Par ordonnance du tribunal judiciaire de Mulhouse rendue le 14 avril 2021, les époux [T]-[N], se sont vus enjoindre d'avoir à payer à M. [L] [T] la somme de 33 195 euros en principal.
Par acte du 5 mai 2021, M. [U] [T] a formé opposition à cette ordonnance qui lui a été signifiée le 3 mai 2021.
Par ordonnance du 10 février 2022, le juge de la mise en état a rejeté la fin de non-recevoir tirée de la prescription soulevée par M. [U] [T] et dit que les dépens de l'incident suivraient le sort de l'instance au fond.
Par jugement du 25 octobre 2022, le tribunal a :
condamné M. [U] [T] et son épouse, Mme [V] [N] à payer à M. [L] [T] la somme de 10 671,43 euros ;
rejeté la demande de M. [L] [T] au titre de l'article 700 du code de procédure civile ;
condamné M. [U] [T] et son épouse, Mme [V] [N], aux dépens.
Après avoir rappelé les dispositions de l'article 1902 du code civil, le tribunal a fait état de ce que :
n'étaient pas contestés l'existence du prêt, l'indexation du prêt sur l'indice du prix de la construction déterminé par l'INSEE, ou de tout autre indice de remplacement, l'indice de base étant celui du 1er trimestre 1980 en cas de fluctuations monétaires éventuelles, la reconnaissance de dette établie le 10 avril 1980,
les époux [T]-[N] n'étaient pas en mesure de démontrer le remboursement de ce prêt,
M. [L] [T] ne justifiait pas de fluctuations monétaires, ne fournissait aucune explication permettant de les apprécier, rappelant que la dévaluation monétaire était une notion économique très précise se rapportant à la comparaison de la monnaie nationale par rapport à des monnaies étrangères, et qu'il était admis que la France n'avait subi aucune dévaluation de sa monnaie depuis au moins1983.

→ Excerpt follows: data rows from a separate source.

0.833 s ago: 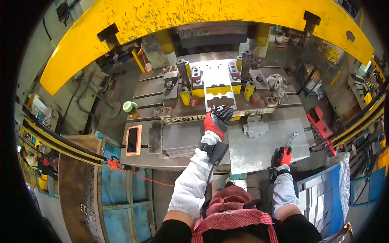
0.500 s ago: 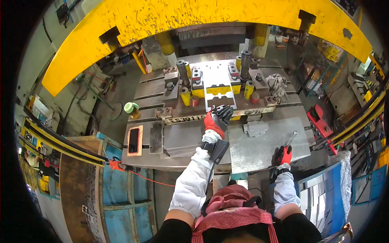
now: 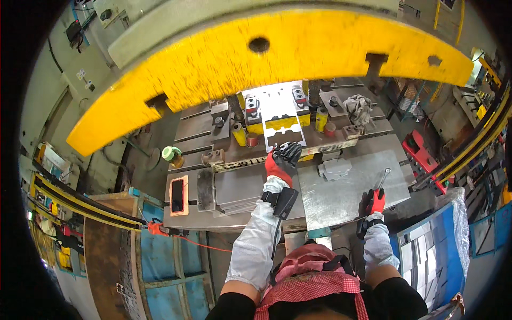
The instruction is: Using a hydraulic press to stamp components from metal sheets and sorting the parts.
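My left hand [image 3: 282,161], in a red glove with black-coated fingers, is at the near end of a bright metal strip [image 3: 285,128]. Its fingers lie bent against the strip's edge and appear to grip it; the exact contact is hard to see. The strip, with shaped cut-outs, lies across a lower die with yellow blocks [image 3: 256,128]. My right hand [image 3: 375,202], gloved alike, is closed round a wrench [image 3: 383,179] above a flat metal plate [image 3: 325,205]. A small cut sheet piece [image 3: 335,169] rests on that plate between my hands.
A yellow press beam [image 3: 298,48] spans above the die, hiding its far part. Stacked sheets [image 3: 240,189], a phone [image 3: 177,194] and a green-capped jar [image 3: 172,154] are left. At right are a crumpled rag [image 3: 358,109] and a red stand [image 3: 426,160].
The yellow press beam has come down, covering the upper die and the tops of the posts. My view has shifted slightly. Both hands stay in nearly the same places.
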`<action>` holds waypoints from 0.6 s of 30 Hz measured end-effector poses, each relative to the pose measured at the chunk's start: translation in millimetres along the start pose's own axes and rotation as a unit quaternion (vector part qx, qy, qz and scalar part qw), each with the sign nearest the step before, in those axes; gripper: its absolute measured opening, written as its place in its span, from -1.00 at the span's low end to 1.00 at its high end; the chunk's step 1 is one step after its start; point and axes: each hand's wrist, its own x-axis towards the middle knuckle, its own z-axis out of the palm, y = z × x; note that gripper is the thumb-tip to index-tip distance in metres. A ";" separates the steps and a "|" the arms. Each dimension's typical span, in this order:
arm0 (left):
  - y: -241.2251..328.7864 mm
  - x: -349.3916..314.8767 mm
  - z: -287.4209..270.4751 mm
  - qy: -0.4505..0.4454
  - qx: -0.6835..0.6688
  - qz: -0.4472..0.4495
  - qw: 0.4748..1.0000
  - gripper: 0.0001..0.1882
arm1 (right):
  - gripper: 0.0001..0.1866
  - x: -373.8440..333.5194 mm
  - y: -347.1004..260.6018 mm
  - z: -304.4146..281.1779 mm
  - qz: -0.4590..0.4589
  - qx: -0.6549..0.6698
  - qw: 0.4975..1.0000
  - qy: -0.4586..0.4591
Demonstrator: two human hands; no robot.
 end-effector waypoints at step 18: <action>4.7 7.8 -22.2 -0.078 0.057 0.010 0.995 -0.48 | -0.73 -21.1 -31.0 16.9 0.030 0.001 1.000 -0.009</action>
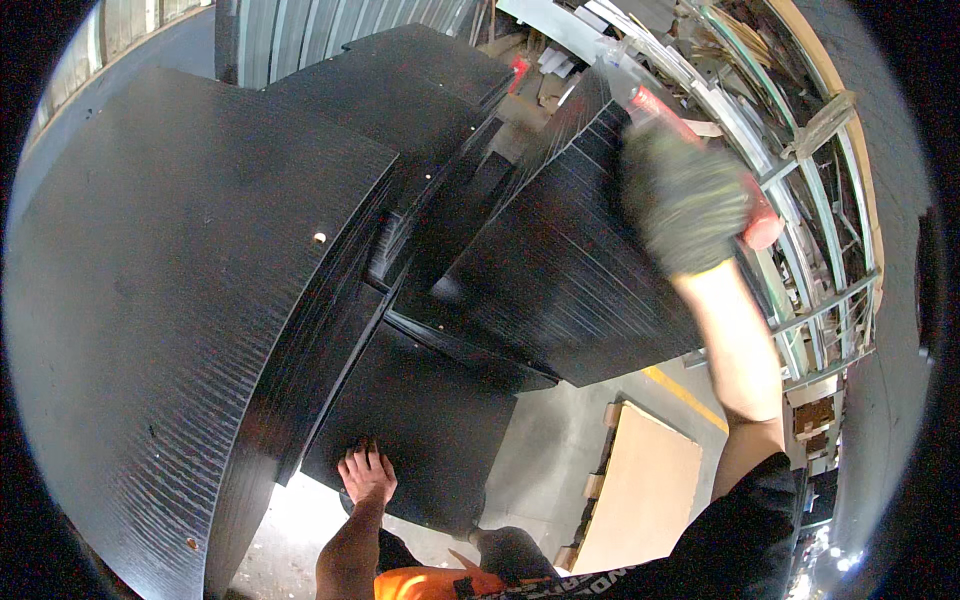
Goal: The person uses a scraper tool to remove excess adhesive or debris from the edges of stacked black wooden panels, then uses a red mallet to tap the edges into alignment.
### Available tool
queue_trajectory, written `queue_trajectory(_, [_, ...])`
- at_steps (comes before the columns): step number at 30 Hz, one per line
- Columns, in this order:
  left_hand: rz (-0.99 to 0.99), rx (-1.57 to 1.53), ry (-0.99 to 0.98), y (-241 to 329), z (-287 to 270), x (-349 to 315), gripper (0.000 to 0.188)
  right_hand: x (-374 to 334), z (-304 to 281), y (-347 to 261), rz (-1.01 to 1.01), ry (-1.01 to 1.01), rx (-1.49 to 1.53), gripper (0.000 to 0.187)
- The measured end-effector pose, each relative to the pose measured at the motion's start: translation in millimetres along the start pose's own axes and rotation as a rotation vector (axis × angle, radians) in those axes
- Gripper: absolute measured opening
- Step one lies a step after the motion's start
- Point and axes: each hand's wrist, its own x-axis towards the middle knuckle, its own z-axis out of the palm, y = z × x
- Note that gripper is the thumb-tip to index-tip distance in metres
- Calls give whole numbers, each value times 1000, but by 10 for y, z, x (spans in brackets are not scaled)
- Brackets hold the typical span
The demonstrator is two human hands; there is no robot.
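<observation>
My left hand [368, 475], bare, lies with its fingers spread on the lower black wood-grained panel [440, 410], close to the panel's near edge. Raised over the far right side, my right hand [688, 200] wears a dark glove and is blurred by motion. It is closed around the red handle of a hammer [764, 222], whose head at the far end is smeared. Below the glove leans another black board [590, 260] with pale streaks of light across it. On the left a large black panel [190, 260] has small pale round spots near its edge.
Behind the black boards stands a ribbed metal sheet [330, 40]. A rack [800, 190] packed with long strips and offcuts curves along the right. On the concrete floor rests a light brown board on a pallet [645, 480], beside a yellow line [685, 397].
</observation>
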Motion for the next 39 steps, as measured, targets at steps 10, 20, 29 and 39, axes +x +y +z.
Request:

M. [L] [T] a formé appel à l'encontre de ce jugement par voie électronique le 18 novembre 2022, son appel tendant à l'annulation, à l'infirmation ou, à tout le moins, à la réformation du jugement en ce qu'il a :
limité la condamnation de M. [U] [T] et de Mme [V] [N] épouse [T] à lui payer la somme de 10 671,43 euros,
rejeté sa demande au titre de l'article 700 du code de procédure civile,
rejeté ses prétentions tendant à :
ce que sa demande soit déclarée recevable et bien fondée,
la condamnation de M. [U] [T] et de Mme [V] [N] épouse [T] à lui payer la somme de 33 371,75 euros ,
la condamnation de M. [U] [T] et de Mme [V] [N] épouse [T] à lui payer la somme de 3000 euros au titre de l'article 700 du code de procédure civile.
L'instruction a été clôturée le 6 février 2024.